6        Now, as we indicated above, the jury found cause to terminate Justin’s parental rights to Breyden and the dispositional hearing resulted in his rights being terminated.  And so we address the denial of the mistrial issue.

7        The first thing we note is that the objections made by Justin’s attorney were based on the questions being irrelevant to the issues before the jury.  The objections were not based on an alleged violation of the motion in limine order.  Until the motion for mistrial, the issue of whether the questions were “best interests” based and violated the in limine order never came up.  It is axiomatic that objections must be presented with such specificity that the court knows exactly the basis for the objection.  See Keplin v. Hardware Mut. Cas. Co., 24 Wis. 2d 319, 332, 129 N.W.2d 321 (1964).  A general objection that the questioning is getting off topic is simply not the same thing as an accusation that the questioning attorney is violating an order of the court.  This court holds that the objections were not specific enough to put the trial court on notice that there was an in limine order being violated, nor did the objections alert the guardian ad litem that she was violating an order of the court. 

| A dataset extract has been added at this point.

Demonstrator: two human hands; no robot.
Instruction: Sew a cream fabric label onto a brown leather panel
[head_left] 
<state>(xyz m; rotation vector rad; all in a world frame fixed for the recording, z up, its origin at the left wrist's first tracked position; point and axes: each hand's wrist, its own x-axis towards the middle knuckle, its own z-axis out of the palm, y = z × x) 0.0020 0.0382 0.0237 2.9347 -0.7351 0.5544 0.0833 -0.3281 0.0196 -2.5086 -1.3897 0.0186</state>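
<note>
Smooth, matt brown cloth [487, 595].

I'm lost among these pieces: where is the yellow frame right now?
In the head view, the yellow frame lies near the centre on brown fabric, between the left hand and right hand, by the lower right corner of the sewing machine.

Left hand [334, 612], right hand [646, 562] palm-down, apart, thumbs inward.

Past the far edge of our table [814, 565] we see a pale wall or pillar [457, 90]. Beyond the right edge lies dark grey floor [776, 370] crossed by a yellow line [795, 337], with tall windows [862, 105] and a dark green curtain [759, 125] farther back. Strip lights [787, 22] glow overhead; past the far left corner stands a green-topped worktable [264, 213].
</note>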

8        As for the motion for a mistrial, it came too late.  Again, the law is clear that motions for mistrial must be made at the time that the error takes place.  Kink v. Combs, 28 Wis. 2d 65, 72, 135 N.W.2d 789 (1965).  An attorney cannot wait, go through the whole trial and then move for mistrial.  Leibl v. St. Mary's Hosp., 57 Wis. 2d 227, 231, 203 N.W.2d 715 (1973).  By adhering to a contemporaneous motion for mistrial rule, Wisconsin courts mean to negate the practice of waiting to see how the trial is going before bringing the motion.

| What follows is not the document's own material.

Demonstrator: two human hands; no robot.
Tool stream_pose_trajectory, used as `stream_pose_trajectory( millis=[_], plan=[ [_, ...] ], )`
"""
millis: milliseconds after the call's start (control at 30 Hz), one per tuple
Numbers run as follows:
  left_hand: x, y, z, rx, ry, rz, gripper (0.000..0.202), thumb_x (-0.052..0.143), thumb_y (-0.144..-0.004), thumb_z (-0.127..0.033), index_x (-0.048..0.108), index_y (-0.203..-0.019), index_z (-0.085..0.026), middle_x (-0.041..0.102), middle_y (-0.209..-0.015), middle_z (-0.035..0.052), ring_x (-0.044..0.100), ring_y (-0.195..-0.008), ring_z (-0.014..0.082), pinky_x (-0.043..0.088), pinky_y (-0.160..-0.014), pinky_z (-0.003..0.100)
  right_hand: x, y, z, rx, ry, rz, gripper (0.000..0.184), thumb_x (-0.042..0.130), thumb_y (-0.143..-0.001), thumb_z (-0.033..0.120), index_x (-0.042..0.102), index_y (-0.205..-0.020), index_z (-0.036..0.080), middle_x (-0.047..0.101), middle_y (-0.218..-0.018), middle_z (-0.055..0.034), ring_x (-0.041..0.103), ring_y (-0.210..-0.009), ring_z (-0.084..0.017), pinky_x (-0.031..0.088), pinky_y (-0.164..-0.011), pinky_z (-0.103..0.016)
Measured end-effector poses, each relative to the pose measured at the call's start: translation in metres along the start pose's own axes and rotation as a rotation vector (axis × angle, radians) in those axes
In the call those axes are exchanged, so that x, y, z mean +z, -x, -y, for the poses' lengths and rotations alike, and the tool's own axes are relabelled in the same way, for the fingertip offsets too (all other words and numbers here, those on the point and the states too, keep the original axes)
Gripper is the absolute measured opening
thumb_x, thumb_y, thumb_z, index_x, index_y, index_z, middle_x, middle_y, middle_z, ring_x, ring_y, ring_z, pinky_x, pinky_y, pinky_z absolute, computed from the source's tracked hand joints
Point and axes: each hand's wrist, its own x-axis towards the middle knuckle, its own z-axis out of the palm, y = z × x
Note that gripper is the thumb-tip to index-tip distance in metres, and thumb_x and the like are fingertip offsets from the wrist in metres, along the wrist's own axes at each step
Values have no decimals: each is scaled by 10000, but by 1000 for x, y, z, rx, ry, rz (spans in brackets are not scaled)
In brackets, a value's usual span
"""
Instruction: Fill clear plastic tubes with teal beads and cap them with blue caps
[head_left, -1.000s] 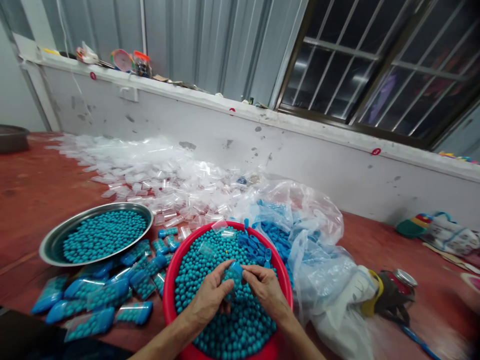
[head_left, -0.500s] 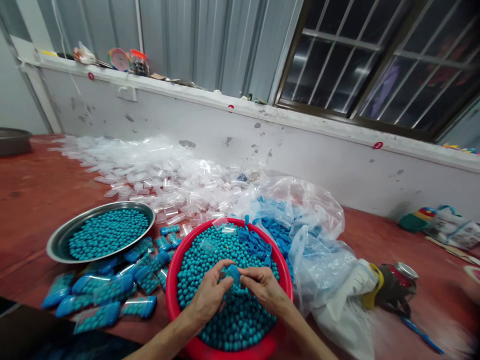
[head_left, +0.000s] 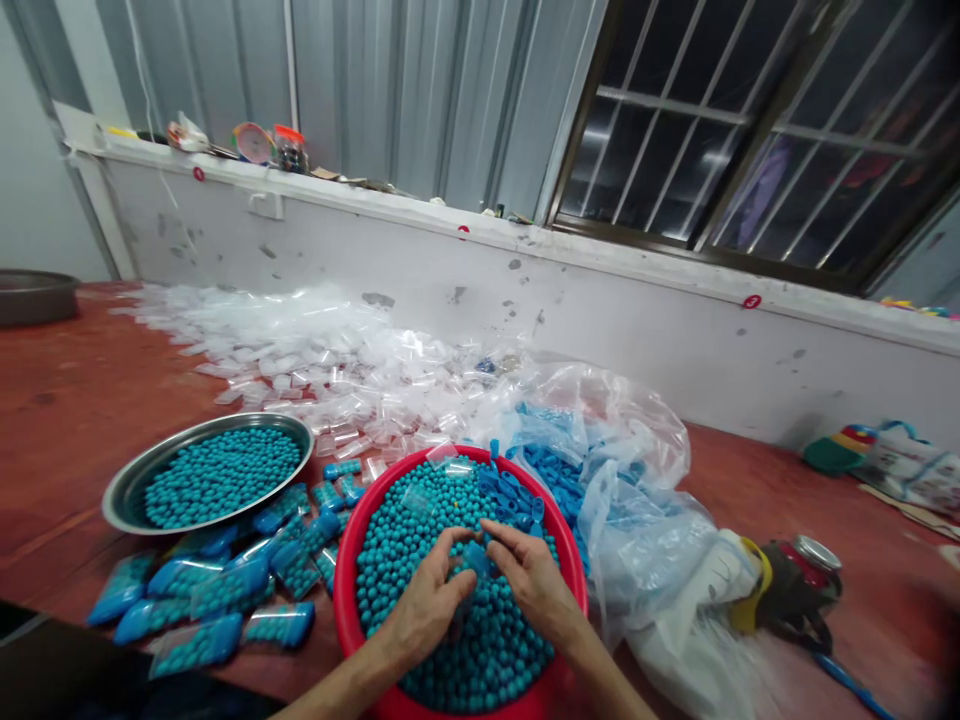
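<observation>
Over a red basin (head_left: 346,590) full of turquoise beads (head_left: 465,650), my left hand (head_left: 433,592) is closed around a small clear container with a blue cap (head_left: 474,560). The fingers cover much of it, so its contents are hard to see. At the cap's right side, my right hand (head_left: 531,578) is closed, with thumb and index finger pinching near its edge. Loose blue caps (head_left: 510,492) lie on the beads at the back right of the basin. A few empty clear containers (head_left: 417,500) rest on the beads at the back left.
On the left, a metal bowl (head_left: 120,505) holds more beads. Filled, blue-capped containers (head_left: 217,590) lie before it. Behind spreads a heap of clear containers (head_left: 300,335). An open plastic bag (head_left: 637,520) of blue caps sits to the right, beside a red jar with a metal lid (head_left: 814,560).
Both hands stay together over the basin, the container turning slightly lower between them. My right fingers have shifted along the cap's edge. The whole view has tilted a little.
</observation>
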Motion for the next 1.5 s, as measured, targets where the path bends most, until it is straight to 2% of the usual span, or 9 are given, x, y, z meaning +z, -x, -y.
stream_pose_trajectory(
  millis=[67,133,233,433,967,1133,1233,1367,1500],
  plan=[
    [0,1,0,46,-17,-40,501,478,-763,-339,341,-1225,-203,516,-671,-40,424,-431,81,383,-424,205,6,7,3,-63,130,88,469,499,-796,308,450,-1248,196,496,-1236,-84,434,-1146,-230,334,-966,-395],
    [-1,1,-1,113,-13,-73,509,503,-750,-303,376,-1228,-186,573,-806,8,529,-641,133,449,-635,247,13,12,2,-83,205,156,795,642,-683,318,243,-1357,181,333,-1358,-106,309,-1237,-248,289,-1001,-391],
    [-2,-1,-3,192,21,-47,477,535,-726,-265,455,-1186,-173,583,-1000,44,513,-925,190,362,-892,285,24,16,-2,-86,304,148,1064,712,-581,322,40,-1389,152,283,-1353,-156,373,-1184,-277,373,-930,-381],
    [4,-4,0,145,97,-31,400,531,-743,-293,482,-1121,-170,606,-856,17,537,-775,163,421,-744,258,30,16,8,-153,579,52,976,626,-607,286,56,-1388,149,480,-1107,-155,568,-830,-278,474,-679,-399],
    [10,2,0,231,-66,-145,262,435,-785,-219,513,-1029,-166,609,-925,26,546,-801,154,424,-779,263,38,18,7,-119,573,107,1035,639,-617,323,-48,-1381,203,469,-1130,-129,566,-877,-270,464,-724,-395],
    [-31,20,-17,162,-258,-193,372,444,-796,-304,460,-1153,-199,614,-794,-4,562,-723,157,444,-701,255,25,9,7,-169,456,224,924,621,-696,310,10,-1385,242,243,-1377,-122,417,-1151,-275,395,-890,-378],
    [-80,40,-26,143,-431,-336,441,425,-801,-378,414,-1210,-214,625,-867,2,582,-778,170,451,-707,254,10,-1,-2,-132,447,152,681,544,-777,280,201,-1362,219,392,-1281,-108,451,-1115,-249,393,-894,-365],
    [-133,61,-24,54,-990,-610,458,364,-811,-387,432,-1231,-215,638,-907,47,594,-840,225,456,-733,318,5,-11,-9,-128,525,140,371,465,-834,240,471,-1197,165,557,-1064,-88,526,-1000,-213,407,-867,-322],
    [-131,60,-16,269,-1241,-756,419,334,-821,-357,508,-1161,-184,609,-1060,99,573,-944,246,445,-806,345,23,-17,-1,-226,709,260,418,512,-804,209,440,-1215,200,521,-1127,-81,519,-999,-215,422,-830,-302]
  ],
)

9        Not only does it come too late, but the trial court here exercised its discretion in denying the mistrial motion in favor of a curative instruction which the court believed would cure the error.  The law presumes that curative instructions will be listened to and followed by a jury.  See Hoppe v. State, 74 Wis. 2d 107, 120, 246 N.W.2d 122 (1976); State v. Delgado, 2002 WI App 38, ¶17, 250 Wis. 2d 689, 641 N.W.2d 490.  We see nothing here that would lead us to believe that the curative instruction, fashioned by Justin’s counsel himself and agreed to by the trial court, would not be followed by the jury. 

                        By the Court.—Order affirmed.

                        This opinion will not be published.  See Wis. Stat. Rule 809.23(1)(b)4.